Nous avons peine à mesurer les conséquences à long terme de la crise sanitaire que nous traversons actuellement. Même si les mesures sans précédent prises par les gouvernements partout en Occident sont justifiées et justifiables pour des raisons de santé et de sécurité, il n’en demeure pas moins que les effets économiques sont en train de prendre des proportions quasi bibliques.
Une fois la crise sanitaire résorbée, tous les gouvernements devront se tourner vers le cataclysme économique qui nous afflige et c’est la gestion de celui-ci qui définira leur succès électoral. En fait, soyons catégoriques : presque rien d’autre ne va compter dans l’équation électorale. Les Québécois sont déjà fortement préoccupés par leur sécurité financière ; cette crainte va décupler à mesure que le temps passera et viendra un moment (le point de bascule) où elle prendra le dessus. Notre paysage politique pourrait même s’en trouver bouleversé. Les acteurs politiques auraient tout avantage à en prendre acte dès maintenant.

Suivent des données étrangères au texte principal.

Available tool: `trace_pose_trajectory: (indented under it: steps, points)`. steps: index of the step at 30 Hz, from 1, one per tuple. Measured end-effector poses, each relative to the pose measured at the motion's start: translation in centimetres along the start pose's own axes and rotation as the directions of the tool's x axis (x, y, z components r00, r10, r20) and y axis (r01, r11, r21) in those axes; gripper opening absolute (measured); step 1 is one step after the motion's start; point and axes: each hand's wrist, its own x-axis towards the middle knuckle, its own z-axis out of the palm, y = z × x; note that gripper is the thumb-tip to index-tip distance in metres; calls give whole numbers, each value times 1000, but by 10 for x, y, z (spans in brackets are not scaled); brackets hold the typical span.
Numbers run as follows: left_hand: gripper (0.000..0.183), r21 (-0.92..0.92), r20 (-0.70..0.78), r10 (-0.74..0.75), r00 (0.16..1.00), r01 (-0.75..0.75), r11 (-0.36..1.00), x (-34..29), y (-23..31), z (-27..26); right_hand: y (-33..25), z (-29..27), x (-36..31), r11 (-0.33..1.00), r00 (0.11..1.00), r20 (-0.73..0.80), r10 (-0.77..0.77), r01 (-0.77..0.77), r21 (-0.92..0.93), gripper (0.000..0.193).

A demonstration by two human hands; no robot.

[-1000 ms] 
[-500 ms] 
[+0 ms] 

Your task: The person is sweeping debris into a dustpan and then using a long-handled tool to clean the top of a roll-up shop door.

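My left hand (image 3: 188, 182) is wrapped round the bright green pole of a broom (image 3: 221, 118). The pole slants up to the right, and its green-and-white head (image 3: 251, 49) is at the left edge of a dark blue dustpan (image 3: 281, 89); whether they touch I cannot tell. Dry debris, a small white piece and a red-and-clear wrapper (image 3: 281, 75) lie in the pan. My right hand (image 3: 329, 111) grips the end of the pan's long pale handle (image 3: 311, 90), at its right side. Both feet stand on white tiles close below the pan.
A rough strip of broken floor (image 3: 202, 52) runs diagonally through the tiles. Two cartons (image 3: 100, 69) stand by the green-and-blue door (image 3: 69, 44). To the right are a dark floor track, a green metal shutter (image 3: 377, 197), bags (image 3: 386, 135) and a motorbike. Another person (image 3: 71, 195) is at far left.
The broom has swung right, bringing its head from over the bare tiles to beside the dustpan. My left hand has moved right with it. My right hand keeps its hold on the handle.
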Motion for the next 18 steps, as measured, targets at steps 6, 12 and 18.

Contrairement au secteur privé, les travailleurs du secteur public — bénéficiant d’une sécurité d’emploi blindée — sont largement à l’abri pour l’instant. Il ne faut d’ailleurs pas sous-estimer le sentiment d’iniquité et d’injustice que cela crée chez les Québécois qui ont été mis à pied. Cela dit, l’inévitable crise des finances publiques qui nous attend aura nécessairement des conséquences sur cette main-d’œuvre dont les revenus dépendent de la capacité du privé à créer de la richesse.
Après 11 ans de croissance ininterrompue, tant nos dirigeants que la population sont désormais confrontés au réel et devront se concentrer sur l’essentiel pour la suite des choses. Concrètement, cela veut dire que nos dirigeants politiques, s’ils aspirent à répondre aux besoins urgents des électeurs, devront concentrer leurs orientations et actions gouvernementales sur les deux sujets qui occuperont toute la place dans la tête des gens dans un avenir prévisible : l’économie et la santé. Nous pouvons également ajouter l’éducation à cette liste, comme vecteur économique fort.
L’environnement demeurera un enjeu important, bien entendu, mais il sera relégué au second plan derrière le pain et le beurre. Dans les derniers jours, certaines élites politiques et médiatiques de gauche ont profité de leur tribune pour se réjouir des effets de la crise sur les émissions de gaz à effet de serre, apparemment en forte baisse étant donné la contraction massive de l’activité économique. Difficile de faire preuve d’un plus grand manque de jugement et d’intelligence émotive, en particulier s’ils souhaitent convaincre la population du bienfondé de leur projet environnementaliste. Des centaines de milliers de mères et de pères québécois se demandent comment ils vont nourrir leurs familles le mois prochain. Est-ce dire qu’ils vivent un avant-goût du genre de modèle auquel ces personnalités adhèrent ? La fameuse « décroissance » qu’on tente de normaliser depuis quelque temps, nous la vivons en ce moment même.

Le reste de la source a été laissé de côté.